Constructive criticism is the worst thing to have ever been invented.

Seriously. There are so many rude, insulting things that you can say to a person, so long as you categorize them under the umbrella of “constructive criticism.”

“Rhonda, I think you’d run faster if your legs weren’t covered in so much grotesque, mammoth-like hair.”

“Deb, if you put effort into your appearance, you might look like a young Tim Allen.”

“Stu, the way you play the trombone has me wishing I’d been born with artichokes for ears…may I suggest some more practice?”

Leg hair insults, B level celebrity-inspired facial insults, and musical insults…all “perfectly acceptable” if packaged as constructive criticism.

If you can’t tell, I HATE criticism. Of any kind.

You think I laugh too loudly?? How about a foghorn to your ear?

You don’t like the way I chew? Well I don’t like the way you don’t chew.

You think I have poor taste in music? WELL…yes. Broadway show tunes and deep track Alanis Morrisette songs are not for everyone.

If I could choose between unlimited praise and one golden nugget of constructive criticism, which do you think I’d choose? Exactly.

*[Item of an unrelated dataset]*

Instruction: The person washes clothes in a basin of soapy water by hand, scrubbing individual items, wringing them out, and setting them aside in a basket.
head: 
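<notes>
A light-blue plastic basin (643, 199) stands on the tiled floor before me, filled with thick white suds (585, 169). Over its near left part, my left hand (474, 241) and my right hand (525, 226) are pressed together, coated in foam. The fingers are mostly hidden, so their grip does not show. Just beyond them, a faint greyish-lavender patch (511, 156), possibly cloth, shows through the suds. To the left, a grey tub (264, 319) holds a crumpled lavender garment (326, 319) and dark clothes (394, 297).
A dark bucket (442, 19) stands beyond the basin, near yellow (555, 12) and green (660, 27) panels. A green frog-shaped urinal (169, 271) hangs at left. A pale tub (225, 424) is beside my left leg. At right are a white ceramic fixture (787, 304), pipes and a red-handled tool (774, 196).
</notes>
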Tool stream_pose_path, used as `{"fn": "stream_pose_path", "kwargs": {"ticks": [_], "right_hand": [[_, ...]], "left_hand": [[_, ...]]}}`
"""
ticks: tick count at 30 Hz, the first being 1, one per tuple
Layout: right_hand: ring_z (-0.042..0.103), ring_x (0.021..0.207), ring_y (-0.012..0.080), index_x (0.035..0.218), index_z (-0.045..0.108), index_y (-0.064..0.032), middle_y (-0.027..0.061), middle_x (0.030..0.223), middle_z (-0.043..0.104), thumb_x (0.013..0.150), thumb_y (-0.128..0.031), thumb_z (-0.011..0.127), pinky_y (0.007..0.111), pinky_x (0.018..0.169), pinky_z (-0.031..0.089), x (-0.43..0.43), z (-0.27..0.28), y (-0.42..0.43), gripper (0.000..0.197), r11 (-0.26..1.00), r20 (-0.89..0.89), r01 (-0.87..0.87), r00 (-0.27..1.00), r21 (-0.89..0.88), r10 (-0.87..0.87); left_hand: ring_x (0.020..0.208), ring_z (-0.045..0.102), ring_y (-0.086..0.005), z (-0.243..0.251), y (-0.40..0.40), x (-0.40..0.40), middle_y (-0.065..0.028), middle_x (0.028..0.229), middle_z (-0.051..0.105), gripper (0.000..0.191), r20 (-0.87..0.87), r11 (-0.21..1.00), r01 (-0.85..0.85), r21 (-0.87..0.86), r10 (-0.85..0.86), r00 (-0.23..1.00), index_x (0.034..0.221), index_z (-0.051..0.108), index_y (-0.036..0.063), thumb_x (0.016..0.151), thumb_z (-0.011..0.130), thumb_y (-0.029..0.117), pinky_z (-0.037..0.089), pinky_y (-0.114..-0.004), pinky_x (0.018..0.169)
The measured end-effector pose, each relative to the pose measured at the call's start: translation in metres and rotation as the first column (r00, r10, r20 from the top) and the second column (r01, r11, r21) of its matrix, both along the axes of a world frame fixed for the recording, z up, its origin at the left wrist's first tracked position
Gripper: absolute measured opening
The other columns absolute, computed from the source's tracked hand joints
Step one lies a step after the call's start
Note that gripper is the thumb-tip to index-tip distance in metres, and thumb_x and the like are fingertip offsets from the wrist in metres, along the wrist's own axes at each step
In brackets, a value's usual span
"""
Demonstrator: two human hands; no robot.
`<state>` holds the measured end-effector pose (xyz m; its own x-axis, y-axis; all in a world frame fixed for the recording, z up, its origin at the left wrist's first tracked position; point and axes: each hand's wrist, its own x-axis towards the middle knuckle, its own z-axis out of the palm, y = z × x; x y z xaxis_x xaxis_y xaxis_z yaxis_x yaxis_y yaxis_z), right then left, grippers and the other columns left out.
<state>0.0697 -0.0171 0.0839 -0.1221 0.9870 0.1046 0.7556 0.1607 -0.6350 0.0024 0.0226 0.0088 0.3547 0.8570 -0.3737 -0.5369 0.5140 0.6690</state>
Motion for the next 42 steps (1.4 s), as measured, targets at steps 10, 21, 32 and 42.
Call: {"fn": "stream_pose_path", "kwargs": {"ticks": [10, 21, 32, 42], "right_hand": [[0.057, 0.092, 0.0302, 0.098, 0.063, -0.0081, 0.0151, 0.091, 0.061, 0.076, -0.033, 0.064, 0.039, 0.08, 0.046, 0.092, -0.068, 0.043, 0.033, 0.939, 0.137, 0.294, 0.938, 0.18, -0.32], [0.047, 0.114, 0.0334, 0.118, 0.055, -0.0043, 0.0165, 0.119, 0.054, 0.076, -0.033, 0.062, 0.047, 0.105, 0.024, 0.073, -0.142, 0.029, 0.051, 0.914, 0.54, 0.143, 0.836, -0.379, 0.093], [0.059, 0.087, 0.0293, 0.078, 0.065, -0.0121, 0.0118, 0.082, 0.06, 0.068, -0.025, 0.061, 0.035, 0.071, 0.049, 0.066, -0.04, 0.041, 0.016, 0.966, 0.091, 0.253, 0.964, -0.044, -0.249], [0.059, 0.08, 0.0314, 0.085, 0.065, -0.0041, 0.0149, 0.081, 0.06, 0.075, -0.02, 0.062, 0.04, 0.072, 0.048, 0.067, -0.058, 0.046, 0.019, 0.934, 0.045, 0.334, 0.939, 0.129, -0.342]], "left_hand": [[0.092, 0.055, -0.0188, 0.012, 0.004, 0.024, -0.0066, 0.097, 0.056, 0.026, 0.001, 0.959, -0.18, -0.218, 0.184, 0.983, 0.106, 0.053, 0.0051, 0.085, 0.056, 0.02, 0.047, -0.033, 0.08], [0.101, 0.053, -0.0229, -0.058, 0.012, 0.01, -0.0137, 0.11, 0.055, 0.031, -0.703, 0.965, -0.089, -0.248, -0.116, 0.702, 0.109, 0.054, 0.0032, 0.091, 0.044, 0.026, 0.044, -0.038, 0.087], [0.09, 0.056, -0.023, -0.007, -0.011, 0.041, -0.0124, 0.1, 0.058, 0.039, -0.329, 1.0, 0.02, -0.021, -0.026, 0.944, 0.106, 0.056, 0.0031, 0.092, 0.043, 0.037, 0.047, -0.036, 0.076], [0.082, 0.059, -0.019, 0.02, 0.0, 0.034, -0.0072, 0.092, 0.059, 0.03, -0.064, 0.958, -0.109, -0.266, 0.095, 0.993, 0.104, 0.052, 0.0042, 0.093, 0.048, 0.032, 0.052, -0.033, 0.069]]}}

I’d flush that little nugget right down the toilet and put on sunglasses to shield myself from the blinding praise.

The source of the criticism doesn’t really matter. The Queen of England could tell me that I’d benefit exponentially from eating more English crumpets, and – instead of being amazed that the Queen deigned to talk to me, or interested in picking her brain for a crumpet recipe – I’d be irrevocably hurt and damaged by the fact that she took issue with my eating habits.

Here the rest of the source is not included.